Bookmark and Share

Notice: On April 23, 2014, Statalist moved from an email list to a forum, based at statalist.org.


[Date Prev][Date Next][Thread Prev][Thread Next][Date Index][Thread Index]

Re: st: matching observations for merging


From   Maarten buis <[email protected]>
To   [email protected]
Subject   Re: st: matching observations for merging
Date   Thu, 17 Jun 2010 15:56:29 +0000 (GMT)

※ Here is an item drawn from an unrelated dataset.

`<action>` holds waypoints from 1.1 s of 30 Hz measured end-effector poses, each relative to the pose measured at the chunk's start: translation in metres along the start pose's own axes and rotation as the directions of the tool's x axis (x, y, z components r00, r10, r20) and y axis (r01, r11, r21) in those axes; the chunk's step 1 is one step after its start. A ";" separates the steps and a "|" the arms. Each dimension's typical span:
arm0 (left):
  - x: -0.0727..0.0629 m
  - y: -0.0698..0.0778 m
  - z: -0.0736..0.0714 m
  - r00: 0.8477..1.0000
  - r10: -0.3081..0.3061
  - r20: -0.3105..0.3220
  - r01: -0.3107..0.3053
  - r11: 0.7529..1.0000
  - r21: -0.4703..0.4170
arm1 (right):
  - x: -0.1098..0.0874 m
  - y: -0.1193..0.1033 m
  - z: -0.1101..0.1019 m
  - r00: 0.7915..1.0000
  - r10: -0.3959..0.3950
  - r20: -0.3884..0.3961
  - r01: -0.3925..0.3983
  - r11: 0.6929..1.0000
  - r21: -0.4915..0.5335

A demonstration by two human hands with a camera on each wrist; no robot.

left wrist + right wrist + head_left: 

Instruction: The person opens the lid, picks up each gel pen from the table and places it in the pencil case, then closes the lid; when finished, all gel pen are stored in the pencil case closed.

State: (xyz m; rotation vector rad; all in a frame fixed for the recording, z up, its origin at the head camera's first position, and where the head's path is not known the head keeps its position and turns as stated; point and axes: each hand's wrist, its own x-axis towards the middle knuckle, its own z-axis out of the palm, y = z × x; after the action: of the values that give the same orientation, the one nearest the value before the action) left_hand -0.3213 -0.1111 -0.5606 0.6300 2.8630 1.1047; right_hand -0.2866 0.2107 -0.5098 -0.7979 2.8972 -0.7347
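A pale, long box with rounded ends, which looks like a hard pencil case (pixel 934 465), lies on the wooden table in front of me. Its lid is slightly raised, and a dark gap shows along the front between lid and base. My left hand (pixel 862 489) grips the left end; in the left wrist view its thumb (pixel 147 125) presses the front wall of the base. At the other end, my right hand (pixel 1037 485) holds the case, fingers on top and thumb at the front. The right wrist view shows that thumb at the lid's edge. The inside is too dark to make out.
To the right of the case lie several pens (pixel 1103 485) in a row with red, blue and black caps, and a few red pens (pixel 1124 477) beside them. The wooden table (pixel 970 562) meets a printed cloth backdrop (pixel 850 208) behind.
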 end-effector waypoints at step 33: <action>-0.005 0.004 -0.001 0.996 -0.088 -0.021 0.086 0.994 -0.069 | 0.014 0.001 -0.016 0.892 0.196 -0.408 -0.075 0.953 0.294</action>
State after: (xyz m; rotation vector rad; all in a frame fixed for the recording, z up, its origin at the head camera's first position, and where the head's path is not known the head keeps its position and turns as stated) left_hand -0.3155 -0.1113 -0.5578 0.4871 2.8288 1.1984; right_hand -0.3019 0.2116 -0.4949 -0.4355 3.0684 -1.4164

--- On Thu, 17/6/10, Abhimanyu Arora wrote:
> I have to files to be merged. Is it possible to merge using
> an approximation of the merging variable? In other words, if
> my merging variable is say, country, there could be a slight change in
> spelling of some countries (Afghanistan/ Afganistan) in the two
> files...Is there a more efficient way than just going through all 200+
> countries and checking spelling consistency?

For countries the quickest way is to 
1) keep in each dataset one observation per country
2) merge the 2 datasets
3) keep if _merge != 3 
4) sort on country name
5) list

This will display a list of troublesome country names, which is
usually so short that it doesn't pay to do anything more fancy.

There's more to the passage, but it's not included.